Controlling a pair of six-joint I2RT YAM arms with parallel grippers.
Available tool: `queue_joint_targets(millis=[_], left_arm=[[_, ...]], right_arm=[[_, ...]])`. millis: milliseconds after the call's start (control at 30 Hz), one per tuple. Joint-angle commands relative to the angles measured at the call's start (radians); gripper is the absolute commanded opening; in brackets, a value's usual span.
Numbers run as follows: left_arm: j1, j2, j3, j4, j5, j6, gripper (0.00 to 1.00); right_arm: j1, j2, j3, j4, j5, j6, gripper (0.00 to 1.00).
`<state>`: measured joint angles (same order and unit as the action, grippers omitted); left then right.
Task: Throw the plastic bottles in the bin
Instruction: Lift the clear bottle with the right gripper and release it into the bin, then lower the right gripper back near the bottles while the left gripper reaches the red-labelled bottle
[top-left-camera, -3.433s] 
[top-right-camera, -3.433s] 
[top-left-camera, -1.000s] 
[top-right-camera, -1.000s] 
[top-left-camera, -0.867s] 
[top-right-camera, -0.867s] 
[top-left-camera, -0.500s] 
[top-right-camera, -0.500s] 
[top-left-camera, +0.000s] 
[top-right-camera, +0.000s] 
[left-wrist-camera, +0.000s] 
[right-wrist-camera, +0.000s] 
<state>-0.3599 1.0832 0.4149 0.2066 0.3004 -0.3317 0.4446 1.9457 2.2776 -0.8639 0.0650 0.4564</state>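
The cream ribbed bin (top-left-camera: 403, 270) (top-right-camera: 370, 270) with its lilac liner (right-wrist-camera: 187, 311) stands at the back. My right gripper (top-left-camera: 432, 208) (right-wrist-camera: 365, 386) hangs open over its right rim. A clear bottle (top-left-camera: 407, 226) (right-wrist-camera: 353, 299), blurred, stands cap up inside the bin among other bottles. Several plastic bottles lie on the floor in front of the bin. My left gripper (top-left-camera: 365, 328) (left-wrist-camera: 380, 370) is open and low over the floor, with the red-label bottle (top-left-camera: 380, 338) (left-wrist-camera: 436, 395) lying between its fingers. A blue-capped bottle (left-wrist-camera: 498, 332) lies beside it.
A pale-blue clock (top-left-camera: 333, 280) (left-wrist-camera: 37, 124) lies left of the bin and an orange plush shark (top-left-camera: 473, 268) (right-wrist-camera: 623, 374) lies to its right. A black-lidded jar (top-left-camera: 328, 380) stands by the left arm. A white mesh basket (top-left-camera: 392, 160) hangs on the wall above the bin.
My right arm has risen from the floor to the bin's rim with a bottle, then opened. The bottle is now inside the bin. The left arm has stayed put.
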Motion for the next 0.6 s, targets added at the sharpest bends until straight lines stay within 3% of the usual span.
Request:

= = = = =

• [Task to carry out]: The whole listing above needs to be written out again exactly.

• [Result for this exercise]:
Controlling a pair of six-joint I2RT YAM arms with parallel grippers.
Available tool: `queue_joint_targets(millis=[_], left_arm=[[_, ...]], right_arm=[[_, ...]])`. millis: milliseconds after the call's start (control at 30 Hz), one per tuple. Joint-angle commands relative to the angles measured at the call's start (radians); gripper is the absolute commanded opening; in brackets, a value's usual span.
Numbers run as follows: left_arm: j1, j2, j3, j4, j5, j6, gripper (0.00 to 1.00); right_arm: j1, j2, j3, j4, j5, j6, gripper (0.00 to 1.00).
`<state>`: measured joint angles (same order and unit as the action, grippers omitted); left then right.
Task: Throw the plastic bottles in the bin
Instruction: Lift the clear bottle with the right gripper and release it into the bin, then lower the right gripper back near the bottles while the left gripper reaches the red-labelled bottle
[top-left-camera, -3.433s] 
[top-right-camera, -3.433s] 
[top-left-camera, -1.000s] 
[top-right-camera, -1.000s] 
[top-left-camera, -0.867s] 
[top-right-camera, -0.867s] 
[top-left-camera, -0.500s] 
[top-right-camera, -0.500s] 
[top-left-camera, +0.000s] 
[top-right-camera, +0.000s] 
[left-wrist-camera, +0.000s] 
[right-wrist-camera, +0.000s] 
<state>-0.3599 1.0832 0.4149 0.2066 0.3004 -0.3317 0.4446 1.9457 2.2776 -0.8639 0.0650 0.4564</state>
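The cream ribbed bin (top-left-camera: 403, 270) (top-right-camera: 370, 270) with its lilac liner (right-wrist-camera: 187, 311) stands at the back. My right gripper (top-left-camera: 432, 208) (right-wrist-camera: 365, 386) hangs open over its right rim. A clear bottle (top-left-camera: 407, 226) (right-wrist-camera: 353, 299), blurred, stands cap up inside the bin among other bottles. Several plastic bottles lie on the floor in front of the bin. My left gripper (top-left-camera: 365, 328) (left-wrist-camera: 380, 370) is open and low over the floor, with the red-label bottle (top-left-camera: 380, 338) (left-wrist-camera: 436, 395) lying between its fingers. A blue-capped bottle (left-wrist-camera: 498, 332) lies beside it.
A pale-blue clock (top-left-camera: 333, 280) (left-wrist-camera: 37, 124) lies left of the bin and an orange plush shark (top-left-camera: 473, 268) (right-wrist-camera: 623, 374) lies to its right. A black-lidded jar (top-left-camera: 328, 380) stands by the left arm. A white mesh basket (top-left-camera: 392, 160) hangs on the wall above the bin.
My right arm has risen from the floor to the bin's rim with a bottle, then opened. The bottle is now inside the bin. The left arm has stayed put.
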Motion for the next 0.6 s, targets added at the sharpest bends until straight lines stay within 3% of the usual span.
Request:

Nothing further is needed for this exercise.